Когда в военном госпитале мне сказали про справку, я лишний раз убедился, что за всё надо платить. Вот и настал мой черёд расплачиваться. За свободу от армии, за постой, за таблетки и прочие удовольствия, предоставленные мне в своё время лечебным заведением. Надо было идти на поклон. Само собой, я понимал, что при получении нужной мне справки могут возникнуть сложности. Что её так просто не получить. Необходимо было попасть на приём и объяснить ситуацию. Тем более, что за последние пятнадцать лет, я ни за какими “услугами” в диспансер не обращался.
Приезжаю. Посетителей нет. Как правило, “клиентов” можно заприметить ещё на выходе из метро по странному поведению, а тут тишина и пустые коридоры. Карантин. Мою участковую замещает какой-то временный врач. Фамилия его, как и у куратора с биржи труда, заканчивается на “ВИЧ”. Молодой парень в белом халате нараспашку, лет – не больше двадцати пяти, весьма среднего роста и с каким-то “стёртым” лицом. Я даже не заметил, был ли он в маске или без неё. Это, наверное, оттого, что жалкая заплатка за полгода успела стать неотъемлемой частью человеческого лица. А средний тип внешности сейчас наиболее распространён. Кстати, ношение на лице маски примиряет между собой красивых и некрасивых женщин. У людей с проблемной кожей появилось законное основание прятать лицо от всеобщего обозрения. Маска также защищает от использования чужой внешности без согласия её владельца. Мне кажется, что не за горами тот день, когда люди яркой наружности начнут оскорблять чувства людей с заурядными лицами. Неграмотное понимание толерантности приведёт к тому, что все станут одинаково безликими.

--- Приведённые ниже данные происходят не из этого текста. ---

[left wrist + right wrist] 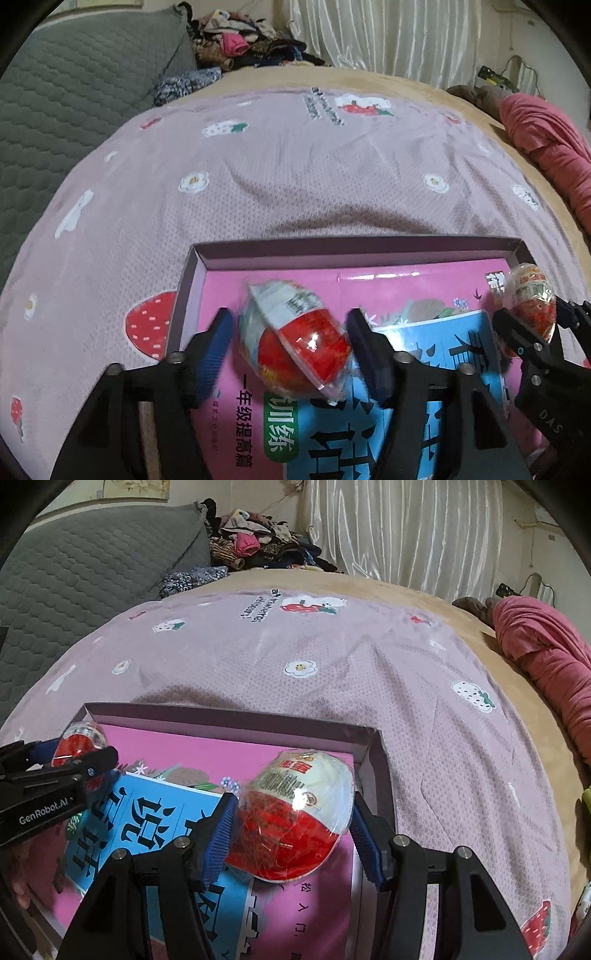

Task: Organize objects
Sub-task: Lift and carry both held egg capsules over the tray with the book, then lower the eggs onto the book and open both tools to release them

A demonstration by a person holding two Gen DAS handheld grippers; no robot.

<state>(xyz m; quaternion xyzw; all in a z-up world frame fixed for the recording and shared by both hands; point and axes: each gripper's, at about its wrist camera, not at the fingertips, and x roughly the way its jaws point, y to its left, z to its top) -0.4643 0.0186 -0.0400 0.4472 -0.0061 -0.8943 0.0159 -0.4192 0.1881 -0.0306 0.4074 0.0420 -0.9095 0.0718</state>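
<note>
A shallow purple-walled box (354, 245) (229, 716) lies on the bed with a pink book (369, 280) (229, 749) and a blue book (424, 406) (147, 830) inside. My left gripper (291, 343) is shut on a red-and-white wrapped egg toy (295, 339) above the books; it also shows in the right wrist view (70, 757), holding that egg (79, 738). My right gripper (293, 823) is shut on a second red-and-white egg toy (295, 819) over the box's right side; it shows at the right of the left wrist view (532, 325) with its egg (532, 302).
The box rests on a lilac strawberry-print sheet (295, 177) (369, 686) over a tan blanket (406, 590). A grey quilted headboard (66, 96) is at left, a clothes pile (236, 40) behind, a pink cloth bundle (546, 642) at right, white curtains (406, 528) at back.
</note>
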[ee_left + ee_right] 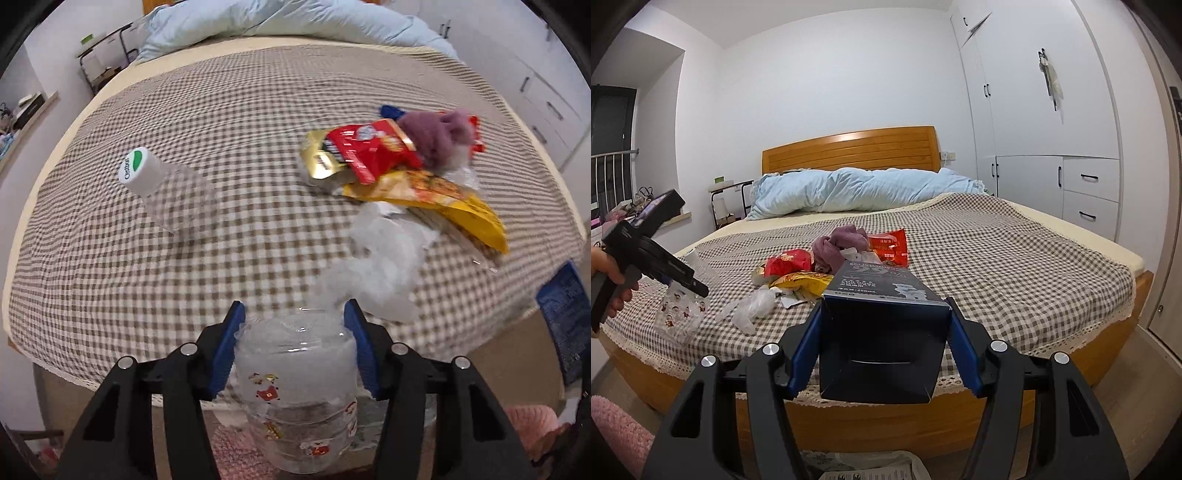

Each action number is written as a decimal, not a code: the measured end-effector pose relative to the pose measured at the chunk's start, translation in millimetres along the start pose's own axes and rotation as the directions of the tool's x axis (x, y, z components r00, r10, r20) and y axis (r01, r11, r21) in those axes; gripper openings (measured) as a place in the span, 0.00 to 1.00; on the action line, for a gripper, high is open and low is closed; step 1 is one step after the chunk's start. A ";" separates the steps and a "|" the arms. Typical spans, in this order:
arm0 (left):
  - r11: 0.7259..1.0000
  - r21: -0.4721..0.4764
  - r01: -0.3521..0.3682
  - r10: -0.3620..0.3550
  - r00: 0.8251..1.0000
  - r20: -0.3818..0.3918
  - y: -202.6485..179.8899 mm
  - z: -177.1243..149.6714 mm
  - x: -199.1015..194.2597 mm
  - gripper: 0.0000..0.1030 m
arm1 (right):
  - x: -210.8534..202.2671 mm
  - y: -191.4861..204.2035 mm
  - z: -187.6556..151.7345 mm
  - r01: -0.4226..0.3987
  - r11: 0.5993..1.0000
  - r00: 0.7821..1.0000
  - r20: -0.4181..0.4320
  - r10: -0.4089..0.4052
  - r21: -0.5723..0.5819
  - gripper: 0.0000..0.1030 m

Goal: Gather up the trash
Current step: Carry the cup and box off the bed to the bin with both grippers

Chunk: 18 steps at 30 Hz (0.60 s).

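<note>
The left gripper (293, 314) has its blue pads pressed against the sides of a clear plastic bottle (295, 387) printed with small red figures; the bottle's lower end is cut off by the bottom of the left wrist view, and a crumpled clear wrap (376, 266) just beyond it blurs into the bottle's top so the two are hard to separate. From the right wrist view the same bottle hangs beside the foot of the bed (1015, 258), a hand (611, 280) gripping the tool's handle at the frame's edge. The right gripper (884, 314) clamps a dark blue carton (882, 332), which blocks part of the trash pile behind it. On the checked bedspread lie a red snack packet (364, 147), a yellow packet (443, 199), a purple cloth (436, 134) on top of them, and, well apart, a second clear bottle with a white cap (138, 170). A pale blue duvet (857, 188) is heaped by the headboard.
</note>
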<state>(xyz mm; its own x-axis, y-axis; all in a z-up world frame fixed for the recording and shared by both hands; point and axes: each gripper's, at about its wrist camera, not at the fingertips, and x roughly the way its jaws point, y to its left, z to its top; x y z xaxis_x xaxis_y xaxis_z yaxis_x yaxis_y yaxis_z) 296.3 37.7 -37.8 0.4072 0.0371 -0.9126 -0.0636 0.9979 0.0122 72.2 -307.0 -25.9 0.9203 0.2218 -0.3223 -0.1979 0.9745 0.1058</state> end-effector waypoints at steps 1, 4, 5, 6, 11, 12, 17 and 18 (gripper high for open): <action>1.000 0.007 0.013 -0.013 1.000 0.011 -0.6 -6.2 -5.9 0.52 | -2.0 0.8 0.0 -0.002 1.000 1.000 -0.001 0.002 -0.008 0.60; 0.997 0.053 0.062 -0.065 0.996 0.062 -13.0 -37.0 -30.1 0.52 | -10.0 5.7 -2.9 -0.014 0.999 1.000 -0.018 0.013 -0.040 0.60; 0.993 0.074 0.095 -0.101 0.992 0.082 -20.2 -47.2 -37.3 0.52 | -12.8 7.3 -5.0 -0.019 0.999 0.999 -0.030 0.017 -0.051 0.60; 0.989 0.090 0.119 -0.127 0.987 0.095 -28.3 -55.1 -40.1 0.52 | -16.0 8.7 -7.8 -0.023 0.998 0.999 -0.041 0.021 -0.060 0.60; 0.952 0.177 0.250 -0.276 0.951 0.140 -64.1 -111.2 -47.1 0.52 | -34.0 8.8 -30.5 -0.045 0.995 0.990 -0.134 0.033 -0.085 0.60; 0.944 0.187 0.273 -0.301 0.943 0.144 -72.7 -120.8 -47.1 0.52 | -36.3 8.0 -35.2 -0.047 0.995 0.987 -0.155 0.033 -0.088 0.59; 0.897 0.225 0.380 -0.419 0.894 0.158 -108.3 -177.0 -30.3 0.52 | -42.8 6.8 -65.6 -0.039 0.992 0.964 -0.265 0.005 -0.124 0.59; 0.892 0.228 0.391 -0.431 0.888 0.161 -109.2 -181.8 -22.7 0.52 | -43.0 6.3 -72.1 -0.040 0.991 0.958 -0.287 0.003 -0.124 0.59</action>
<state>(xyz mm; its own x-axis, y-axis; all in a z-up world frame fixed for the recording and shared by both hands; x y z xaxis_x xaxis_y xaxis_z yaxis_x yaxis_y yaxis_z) 128.4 -81.8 -92.7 0.5353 -0.3884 -0.7500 0.3105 0.9163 -0.2530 7.1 -308.0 -79.3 0.7839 0.2252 -0.5786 -0.2754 0.9613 0.0011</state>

– Вы ко мне? – спрашивает врач.
– К Вам.
– Ну, проходите.
Вхожу в кабинет. Сажусь напротив его стола. Кабинет самый обычный: маленький, тесный и неуютный. Совсем как в районной поликлинике. Только решётки на окнах, замаскированные под восходящее солнце – четвертинка круга в правом углу окна, а от неё веером расходятся лучи во все остальные уголки рамы. Довольно частый заоконный “узор” в казённых учреждениях. Излагаю врачу свое дело. Так, мол, и так: нужна справка. Какая справка? Куда? На работу. На какую работу? На работу с больными коронавирусом. Врач неспешно листает мою медкарту: “Ага. Угу”. Я с надеждой смотрю на него. От этого клопа в белом халате сейчас многое зависит. Наконец, врач закрывает карту, извиняется и выходит из кабинета. При этом карту забирает с собой. Отсутствует он минут пять или около того, а когда возвращается, садится и начинает говорить, то в его голосе отчётливо слышится раздражение.
– А Вы знаете, что у вас шизофрения?